Eine ähnliche Dynamik herrscht in der Arbeit von Blott, der derzeit eine Reihe brandneuer Muschelhäuser für Kunden überall im West Country bis zu den Kanalinseln kreiert, neben skulpturaleren Kunstwerken und mit Muscheln verzierten Dekorationsobjekten. Im Gegensatz zu den Torheiten der Vergangenheit sind die heutigen Schalenbauten als funktionale Außenräume wie Essbereiche und luftige Sommerhäuser konzipiert. Im Belcombe Court in Bradford-on-Avon verwandelte Blott beispielsweise ein orientalisches Garten-Nebengebäude in eine bezaubernde, mit Kieselsteinen und Muscheln geschmückte Grotte. „Es sind keine feuchten und staubigen Räume mehr“, sagt sie.


Mittlerweile sechzig, begann Blotts Leben in Muscheln in den frühen 1990er Jahren, als sie jeden Zentimeter des Badezimmers in ihrer Wohnung in Peckham mit Muscheln schmückte, ein Raum, der von der Zeitschrift The World of Interiors verewigt wurde. „Von diesem Moment an wurde ich zur „Muscheldame“,“ sagt sie. „Muscheln sind die Art, wie ich mich ausdrücke.“ Ihr erster Auftrag, den sie 1995 fertigstellte, war die majestätische Inneneinrichtung des Shell House an der Ballymaloe Cookery School in Südirland.
Es dauert fast drei Monate, bis Blott die Inneneinrichtung eines Einfamilienhauses fertiggestellt hat. „Ich kann auf einen Entwurf zurückblicken und die Spannung und Entspannung erkennen, die ich zu diesem Zeitpunkt in der Platzierung und im Muster gespürt habe“, erklärt sie den emotionalen kreativen Prozess. Indem er sich an den individuellen Einrichtungsvorlieben des Kunden, den Besonderheiten der Architektur und der Bewegung des Lichts in einem Raum orientiert, arbeitet Blott freihändig an der Konzeption dynamischer individueller Arrangements. „Ich plane oder skizziere nie Dinge“, sagt sie. „Ich gehe einfach immer davon aus, dass ich die richtige Anzahl an Granaten habe und es klappt.“ „Mein Verstand arbeitet nach Mustern.“ Ihre Designs sind geradezu außergewöhnlich: verspielt, experimentell und brillant exzentrisch zugleich – genau die Definition dessen, was sie als „modernes Shelling“ bezeichnet. Wenn es darum geht, eigene Kunstwerke zu schaffen, empfiehlt sie, auf die Form der Schale zu achten – es ist diese einzigartige Silhouette, die dem Design Bewegung und Dynamik verleiht.

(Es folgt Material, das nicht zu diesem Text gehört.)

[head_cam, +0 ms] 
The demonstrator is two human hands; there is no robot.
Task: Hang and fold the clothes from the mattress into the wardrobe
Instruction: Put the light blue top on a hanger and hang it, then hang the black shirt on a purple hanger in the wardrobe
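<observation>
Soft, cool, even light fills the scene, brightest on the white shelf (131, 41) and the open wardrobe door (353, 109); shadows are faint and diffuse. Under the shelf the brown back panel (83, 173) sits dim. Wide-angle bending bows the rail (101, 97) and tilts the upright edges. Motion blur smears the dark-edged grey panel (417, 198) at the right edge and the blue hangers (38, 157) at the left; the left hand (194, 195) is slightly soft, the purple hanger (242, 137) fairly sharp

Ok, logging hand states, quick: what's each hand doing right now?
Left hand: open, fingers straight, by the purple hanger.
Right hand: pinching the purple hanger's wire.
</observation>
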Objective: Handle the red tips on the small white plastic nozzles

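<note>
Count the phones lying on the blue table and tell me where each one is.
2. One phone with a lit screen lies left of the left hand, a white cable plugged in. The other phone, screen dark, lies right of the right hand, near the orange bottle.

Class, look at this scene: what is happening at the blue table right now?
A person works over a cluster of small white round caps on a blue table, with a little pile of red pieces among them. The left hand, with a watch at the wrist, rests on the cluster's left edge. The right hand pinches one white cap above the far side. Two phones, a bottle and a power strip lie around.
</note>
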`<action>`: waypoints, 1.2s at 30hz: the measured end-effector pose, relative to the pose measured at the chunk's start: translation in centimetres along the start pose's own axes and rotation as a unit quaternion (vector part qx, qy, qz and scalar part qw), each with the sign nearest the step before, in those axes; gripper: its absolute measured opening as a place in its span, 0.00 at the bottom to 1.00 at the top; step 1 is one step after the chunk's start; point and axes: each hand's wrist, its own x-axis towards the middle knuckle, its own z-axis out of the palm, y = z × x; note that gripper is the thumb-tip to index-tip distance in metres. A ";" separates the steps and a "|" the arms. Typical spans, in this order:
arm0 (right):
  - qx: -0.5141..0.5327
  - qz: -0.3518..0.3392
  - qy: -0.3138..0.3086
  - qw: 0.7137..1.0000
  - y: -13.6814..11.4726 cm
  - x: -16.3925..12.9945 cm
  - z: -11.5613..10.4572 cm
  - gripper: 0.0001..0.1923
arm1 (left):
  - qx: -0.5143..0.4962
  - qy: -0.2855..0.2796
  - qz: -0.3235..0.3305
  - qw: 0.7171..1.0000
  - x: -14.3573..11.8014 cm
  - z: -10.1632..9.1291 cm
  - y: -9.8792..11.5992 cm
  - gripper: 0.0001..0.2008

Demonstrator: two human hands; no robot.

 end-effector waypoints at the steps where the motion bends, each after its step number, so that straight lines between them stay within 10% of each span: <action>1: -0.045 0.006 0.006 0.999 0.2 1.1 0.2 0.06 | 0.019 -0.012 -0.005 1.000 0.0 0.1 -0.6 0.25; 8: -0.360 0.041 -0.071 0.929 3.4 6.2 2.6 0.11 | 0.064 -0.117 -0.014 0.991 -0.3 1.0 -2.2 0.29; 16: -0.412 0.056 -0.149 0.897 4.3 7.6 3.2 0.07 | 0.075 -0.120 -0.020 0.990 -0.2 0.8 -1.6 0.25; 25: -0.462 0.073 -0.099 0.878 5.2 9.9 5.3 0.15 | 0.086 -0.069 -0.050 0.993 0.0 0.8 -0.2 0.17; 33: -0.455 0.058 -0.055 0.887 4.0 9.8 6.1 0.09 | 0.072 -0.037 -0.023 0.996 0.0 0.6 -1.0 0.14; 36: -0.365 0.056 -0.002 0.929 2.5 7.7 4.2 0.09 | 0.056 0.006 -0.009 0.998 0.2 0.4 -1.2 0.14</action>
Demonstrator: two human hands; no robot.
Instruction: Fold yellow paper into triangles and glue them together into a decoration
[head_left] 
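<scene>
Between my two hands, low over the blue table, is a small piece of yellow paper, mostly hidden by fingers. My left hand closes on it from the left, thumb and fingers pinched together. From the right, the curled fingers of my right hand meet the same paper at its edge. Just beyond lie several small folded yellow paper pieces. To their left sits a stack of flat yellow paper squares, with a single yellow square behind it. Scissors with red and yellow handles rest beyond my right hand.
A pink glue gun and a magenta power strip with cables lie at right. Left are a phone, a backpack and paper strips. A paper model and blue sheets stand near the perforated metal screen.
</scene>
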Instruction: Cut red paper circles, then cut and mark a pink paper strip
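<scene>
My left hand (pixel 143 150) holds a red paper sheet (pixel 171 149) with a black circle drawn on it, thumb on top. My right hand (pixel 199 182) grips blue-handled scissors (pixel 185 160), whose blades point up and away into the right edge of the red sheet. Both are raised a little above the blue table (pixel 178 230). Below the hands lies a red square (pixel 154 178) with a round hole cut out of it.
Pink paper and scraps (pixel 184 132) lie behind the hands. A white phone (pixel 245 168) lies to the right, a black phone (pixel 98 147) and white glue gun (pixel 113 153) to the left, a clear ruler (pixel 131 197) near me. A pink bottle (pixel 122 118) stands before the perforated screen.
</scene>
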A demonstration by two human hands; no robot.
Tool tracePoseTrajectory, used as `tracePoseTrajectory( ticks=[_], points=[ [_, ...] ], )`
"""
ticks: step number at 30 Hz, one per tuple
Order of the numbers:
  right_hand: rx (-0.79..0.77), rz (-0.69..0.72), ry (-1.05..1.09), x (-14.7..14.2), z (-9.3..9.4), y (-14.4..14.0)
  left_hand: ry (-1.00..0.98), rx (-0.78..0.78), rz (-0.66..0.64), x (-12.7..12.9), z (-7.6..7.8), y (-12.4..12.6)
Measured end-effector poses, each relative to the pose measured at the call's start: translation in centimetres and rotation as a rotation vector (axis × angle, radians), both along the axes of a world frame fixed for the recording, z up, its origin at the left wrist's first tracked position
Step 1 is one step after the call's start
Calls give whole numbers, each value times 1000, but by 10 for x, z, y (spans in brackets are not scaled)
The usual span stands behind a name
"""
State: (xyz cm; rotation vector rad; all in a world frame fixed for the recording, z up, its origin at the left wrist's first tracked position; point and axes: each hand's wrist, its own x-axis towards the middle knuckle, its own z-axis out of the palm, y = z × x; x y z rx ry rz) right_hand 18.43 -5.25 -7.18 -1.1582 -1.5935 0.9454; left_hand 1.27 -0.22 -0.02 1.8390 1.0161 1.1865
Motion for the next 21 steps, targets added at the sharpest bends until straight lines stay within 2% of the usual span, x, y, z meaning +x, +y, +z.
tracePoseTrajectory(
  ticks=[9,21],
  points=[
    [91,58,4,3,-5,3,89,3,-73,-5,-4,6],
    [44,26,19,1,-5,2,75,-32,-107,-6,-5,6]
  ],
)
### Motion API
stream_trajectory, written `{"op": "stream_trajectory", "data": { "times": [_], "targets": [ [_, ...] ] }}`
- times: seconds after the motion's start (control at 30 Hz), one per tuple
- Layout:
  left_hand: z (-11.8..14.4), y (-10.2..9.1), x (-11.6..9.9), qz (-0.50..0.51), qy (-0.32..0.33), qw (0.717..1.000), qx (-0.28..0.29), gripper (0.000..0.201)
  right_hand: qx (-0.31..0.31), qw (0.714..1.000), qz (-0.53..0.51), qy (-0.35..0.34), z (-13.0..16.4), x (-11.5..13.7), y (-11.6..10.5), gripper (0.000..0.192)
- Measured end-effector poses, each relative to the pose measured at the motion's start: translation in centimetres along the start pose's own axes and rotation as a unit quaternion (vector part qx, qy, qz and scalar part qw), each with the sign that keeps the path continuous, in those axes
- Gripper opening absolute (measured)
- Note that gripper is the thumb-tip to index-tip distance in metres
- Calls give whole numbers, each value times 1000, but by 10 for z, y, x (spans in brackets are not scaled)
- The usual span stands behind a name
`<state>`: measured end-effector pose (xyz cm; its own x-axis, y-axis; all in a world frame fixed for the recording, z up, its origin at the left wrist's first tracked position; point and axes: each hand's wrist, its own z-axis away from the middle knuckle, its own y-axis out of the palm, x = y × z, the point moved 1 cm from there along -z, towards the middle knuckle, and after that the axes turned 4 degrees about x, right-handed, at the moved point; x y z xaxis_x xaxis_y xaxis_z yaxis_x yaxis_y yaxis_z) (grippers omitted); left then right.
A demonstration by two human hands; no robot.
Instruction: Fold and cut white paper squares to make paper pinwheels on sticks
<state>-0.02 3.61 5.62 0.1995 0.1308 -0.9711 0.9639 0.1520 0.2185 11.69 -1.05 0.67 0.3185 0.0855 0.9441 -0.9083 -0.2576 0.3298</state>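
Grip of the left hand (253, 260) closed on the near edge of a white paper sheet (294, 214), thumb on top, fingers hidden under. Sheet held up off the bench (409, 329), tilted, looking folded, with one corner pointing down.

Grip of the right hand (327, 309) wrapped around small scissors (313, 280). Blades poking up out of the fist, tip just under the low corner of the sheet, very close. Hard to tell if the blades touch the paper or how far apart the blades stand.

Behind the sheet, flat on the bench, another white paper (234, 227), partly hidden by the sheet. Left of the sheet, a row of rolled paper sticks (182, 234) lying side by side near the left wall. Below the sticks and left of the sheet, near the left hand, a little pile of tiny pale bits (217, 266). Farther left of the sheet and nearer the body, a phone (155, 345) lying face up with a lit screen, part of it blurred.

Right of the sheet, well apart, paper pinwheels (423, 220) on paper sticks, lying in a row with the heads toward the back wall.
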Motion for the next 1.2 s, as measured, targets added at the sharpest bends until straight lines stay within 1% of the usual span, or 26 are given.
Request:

Das Beste von allem ist vielleicht der demokratische Charakter des Handwerks. Für diejenigen, die es versuchen möchten, empfiehlt Blott, nur Muscheln zu verwenden, die es in Hülle und Fülle gibt, da einige geschützt oder eingeschränkt sind. Ebenso ist die Verwendung von Schalen, die ein Nebenprodukt der Lebensmittelindustrie sind, eine gute Möglichkeit, diese in großen Mengen zu beschaffen. Blotts eigenes Studio im Norden von Norfolk ist voller Glasgefäße voller Hunderte verschiedener Muschelarten, von denen sie viele geschenkt bekommen hat.
Muschelarbeiten sind auch eine Gelegenheit, die oft übersehene Quelle der Muscheln zu feiern, die an den örtlichen Stränden gefunden werden. „Auf den ersten Blick können britische Granaten langweilig aussehen“, sagt sie. „Aber wenn man sie zusammenfügt, haben sie eine solche Schönheit und Farbe.“ „Britische Muscheln zum Beispiel sind die einzigen blauen Muscheln, die es gibt.“ Nehmen Sie sich also bei Ihrem nächsten Küstenspaziergang einen Moment Zeit, um die Schönheit unter Ihren Füßen noch einmal zu betrachten.